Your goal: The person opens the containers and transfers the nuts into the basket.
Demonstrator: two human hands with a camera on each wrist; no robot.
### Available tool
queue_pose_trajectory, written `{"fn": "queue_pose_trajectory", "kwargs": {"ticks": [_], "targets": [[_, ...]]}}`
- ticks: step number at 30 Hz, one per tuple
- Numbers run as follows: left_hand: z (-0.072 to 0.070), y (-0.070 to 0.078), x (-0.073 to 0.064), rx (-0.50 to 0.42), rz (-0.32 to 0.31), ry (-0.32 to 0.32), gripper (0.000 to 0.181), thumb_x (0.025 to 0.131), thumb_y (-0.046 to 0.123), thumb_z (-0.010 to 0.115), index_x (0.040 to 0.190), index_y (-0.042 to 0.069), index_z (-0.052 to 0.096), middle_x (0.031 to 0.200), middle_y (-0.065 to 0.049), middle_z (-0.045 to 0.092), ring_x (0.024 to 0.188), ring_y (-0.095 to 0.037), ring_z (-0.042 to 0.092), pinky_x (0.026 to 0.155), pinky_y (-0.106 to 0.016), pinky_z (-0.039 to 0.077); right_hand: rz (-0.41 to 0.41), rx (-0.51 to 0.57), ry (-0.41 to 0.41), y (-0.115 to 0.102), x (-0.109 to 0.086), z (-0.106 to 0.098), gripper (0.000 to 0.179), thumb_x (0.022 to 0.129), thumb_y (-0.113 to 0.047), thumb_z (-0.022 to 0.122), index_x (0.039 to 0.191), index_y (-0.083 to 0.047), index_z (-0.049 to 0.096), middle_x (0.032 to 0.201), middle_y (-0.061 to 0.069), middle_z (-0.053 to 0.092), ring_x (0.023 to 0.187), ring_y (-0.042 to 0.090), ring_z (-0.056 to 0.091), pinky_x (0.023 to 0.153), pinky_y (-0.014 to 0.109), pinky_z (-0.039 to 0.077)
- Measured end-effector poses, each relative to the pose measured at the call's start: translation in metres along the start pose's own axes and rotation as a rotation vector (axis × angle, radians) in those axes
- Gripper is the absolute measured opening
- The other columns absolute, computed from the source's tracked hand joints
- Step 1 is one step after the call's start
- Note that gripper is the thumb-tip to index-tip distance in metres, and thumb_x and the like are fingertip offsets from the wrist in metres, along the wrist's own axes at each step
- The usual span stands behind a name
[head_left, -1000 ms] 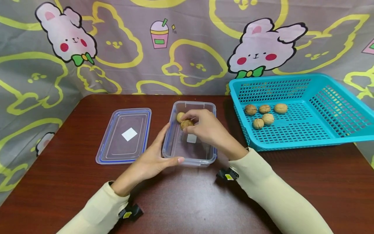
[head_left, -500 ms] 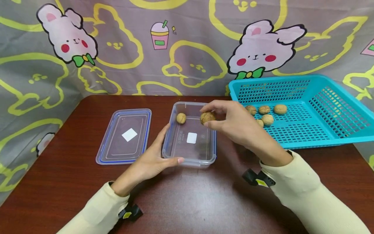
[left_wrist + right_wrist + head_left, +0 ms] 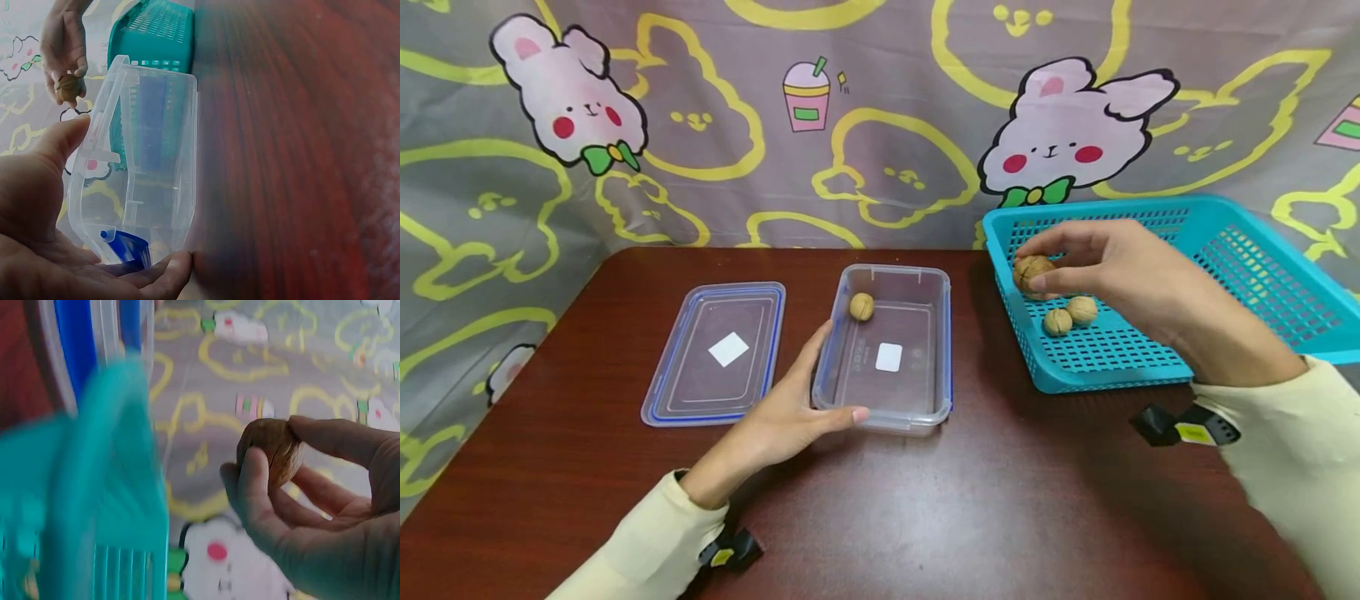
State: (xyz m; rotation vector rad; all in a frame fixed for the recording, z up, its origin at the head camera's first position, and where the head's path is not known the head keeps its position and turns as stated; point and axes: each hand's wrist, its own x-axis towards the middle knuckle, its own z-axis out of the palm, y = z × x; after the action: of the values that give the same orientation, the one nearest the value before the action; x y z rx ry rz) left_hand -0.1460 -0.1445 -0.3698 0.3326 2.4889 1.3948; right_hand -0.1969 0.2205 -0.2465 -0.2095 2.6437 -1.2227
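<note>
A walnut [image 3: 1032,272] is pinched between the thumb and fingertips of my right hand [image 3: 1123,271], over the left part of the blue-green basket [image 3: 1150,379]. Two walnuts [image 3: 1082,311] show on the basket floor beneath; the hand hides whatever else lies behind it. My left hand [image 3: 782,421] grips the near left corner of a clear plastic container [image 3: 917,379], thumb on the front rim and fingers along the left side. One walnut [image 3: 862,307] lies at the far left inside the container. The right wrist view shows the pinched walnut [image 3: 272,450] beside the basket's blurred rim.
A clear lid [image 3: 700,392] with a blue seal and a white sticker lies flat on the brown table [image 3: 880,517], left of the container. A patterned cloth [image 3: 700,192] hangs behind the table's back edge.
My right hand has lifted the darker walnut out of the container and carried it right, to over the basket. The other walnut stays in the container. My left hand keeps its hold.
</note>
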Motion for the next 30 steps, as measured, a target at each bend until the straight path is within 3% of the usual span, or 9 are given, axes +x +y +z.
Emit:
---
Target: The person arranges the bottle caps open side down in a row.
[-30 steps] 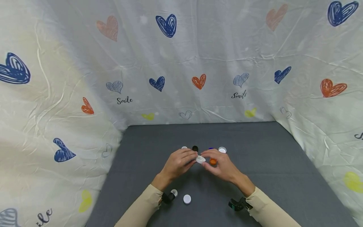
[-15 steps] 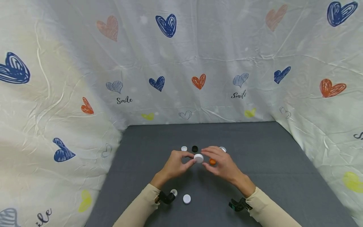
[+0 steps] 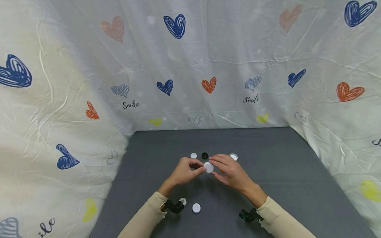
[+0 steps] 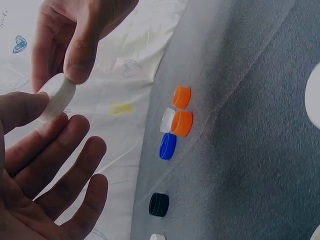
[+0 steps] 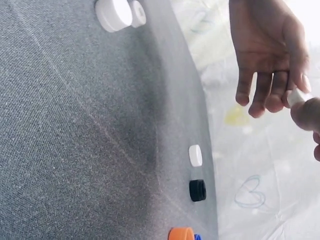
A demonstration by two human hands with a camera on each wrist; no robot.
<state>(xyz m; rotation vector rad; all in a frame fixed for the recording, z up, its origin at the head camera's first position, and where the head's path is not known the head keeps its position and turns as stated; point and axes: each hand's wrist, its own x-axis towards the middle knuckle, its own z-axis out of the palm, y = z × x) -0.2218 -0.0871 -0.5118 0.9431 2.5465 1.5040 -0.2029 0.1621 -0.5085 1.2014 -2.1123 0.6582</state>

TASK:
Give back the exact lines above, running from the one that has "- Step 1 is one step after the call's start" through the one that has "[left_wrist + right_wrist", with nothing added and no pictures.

EXERCISE ANSWER:
- Step 1 is one step after the call's start
- Note that gripper is the thumb-tip to index-tip distance in metres, and thumb_x and the like are fingertip offsets from the wrist in metres, along the wrist's own axes at each step
- The usual span stands behind a name
[head_left, -1000 ms] 
[head_left, -500 ms] 
[left_wrist + right_wrist + head_left, +0 ms] 

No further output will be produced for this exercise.